The output must consist only of the lines from the one with "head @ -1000" through the end of the listing, restated exactly and free of pictures.

─── COLLECTED DATA

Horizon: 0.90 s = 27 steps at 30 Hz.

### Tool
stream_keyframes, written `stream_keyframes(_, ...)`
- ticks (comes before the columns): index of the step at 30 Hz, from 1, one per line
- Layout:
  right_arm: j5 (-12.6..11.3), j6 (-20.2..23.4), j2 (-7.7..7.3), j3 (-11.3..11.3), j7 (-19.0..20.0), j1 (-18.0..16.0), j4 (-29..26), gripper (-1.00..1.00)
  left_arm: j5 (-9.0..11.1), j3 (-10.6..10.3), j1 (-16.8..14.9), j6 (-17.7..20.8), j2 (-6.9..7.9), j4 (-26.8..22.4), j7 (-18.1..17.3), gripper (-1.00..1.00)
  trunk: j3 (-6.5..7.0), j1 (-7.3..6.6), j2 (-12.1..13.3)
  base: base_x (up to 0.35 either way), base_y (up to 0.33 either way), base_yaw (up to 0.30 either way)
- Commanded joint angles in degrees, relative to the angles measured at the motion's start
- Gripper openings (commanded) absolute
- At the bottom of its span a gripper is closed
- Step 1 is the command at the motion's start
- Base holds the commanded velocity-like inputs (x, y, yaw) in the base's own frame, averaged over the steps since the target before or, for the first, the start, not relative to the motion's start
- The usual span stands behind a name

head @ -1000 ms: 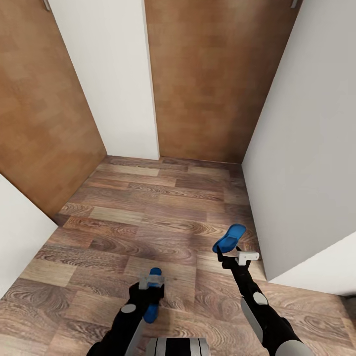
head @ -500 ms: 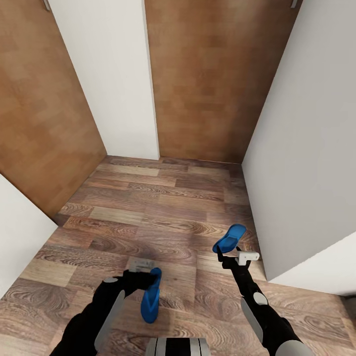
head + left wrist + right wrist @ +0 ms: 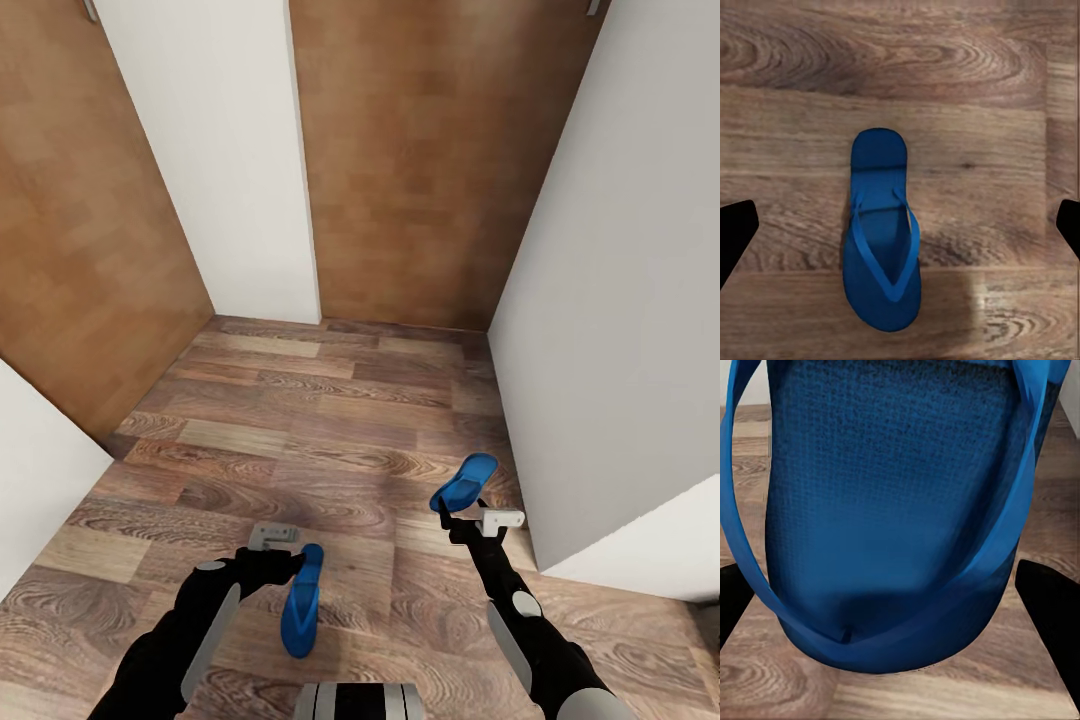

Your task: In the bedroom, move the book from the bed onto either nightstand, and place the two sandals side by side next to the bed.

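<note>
One bright blue sandal (image 3: 301, 600) lies flat on the wood floor (image 3: 330, 440), strap side up, with a thin V-shaped strap. The left gripper (image 3: 278, 548) hangs just beside it with its fingers spread wide and nothing in them. The right gripper (image 3: 470, 518) is closed on the other blue sandal (image 3: 463, 481), held up off the floor near the white wall (image 3: 610, 330).
</note>
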Motion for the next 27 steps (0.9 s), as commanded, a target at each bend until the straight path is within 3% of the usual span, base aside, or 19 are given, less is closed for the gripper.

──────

## RESPONSE AREA
head @ -1000 ms: 
head @ -500 ms: 
head + left wrist + right wrist @ +0 ms: 

Your task: In the bedroom, move the book from the bed onto either nightstand, and place the two sandals side by side next to the bed.

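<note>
One bright blue sandal (image 3: 301, 600) lies flat on the wood floor (image 3: 330, 440), strap side up, with a thin V-shaped strap. The left gripper (image 3: 278, 548) hangs just beside it with its fingers spread wide and nothing in them. The right gripper (image 3: 470, 518) is closed on the other blue sandal (image 3: 463, 481), held up off the floor near the white wall (image 3: 610, 330).
</note>
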Motion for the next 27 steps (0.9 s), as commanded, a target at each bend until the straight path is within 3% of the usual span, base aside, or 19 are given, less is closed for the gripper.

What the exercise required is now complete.